The unions also want NHTSA to subject driverless vehicles to stricter federal regulations and oversight—action that the Transport Workers Union of American (TWU) has long called for.
“Driverless vehicles are a menace to society. These untested, unproven robots block traffic, hinder first responders and emergency services, and harm pedestrians and other road users—with tragic consequences,” said TWU International President John Samuelsen. “The TWU has long warned about these dangers. Today, we join dozens of unions and their members to once again call on lawmakers and the federal government to investigate driverless technologies and the tech companies responsible for them, and to lay down hard, fast rules for how and when we allow these machines to operate on our streets.”
Some of the unions represent workers who have experienced and seen the dangers posed by AV technology firsthand and are concerned about its proliferation across the country, including construction workers, firefighters, bus operators and traffic enforcement agents. Citing the experiences of workers whose safety-sensitive and public service duties have been hindered by unproven, untested driverless vehicles, the labor leaders are calling for an end to the state-by-state patchwork of regulations currently governing these machines, which they say amount to little more than a lawless wild west for driverless robots.

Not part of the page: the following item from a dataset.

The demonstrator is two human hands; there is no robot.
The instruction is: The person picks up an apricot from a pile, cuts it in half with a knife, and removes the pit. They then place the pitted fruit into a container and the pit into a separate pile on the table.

“The federal government has provided very little oversight of any of these companies and the result has been a steep decline in safety everywhere these vehicles operate. The ongoing problems created by these vehicles offer a stunning glimpse into the challenges that are inherent both to automated driving system technology and the real-time testing of this technology on our streets without rigorous federal oversight,” the labor leaders write.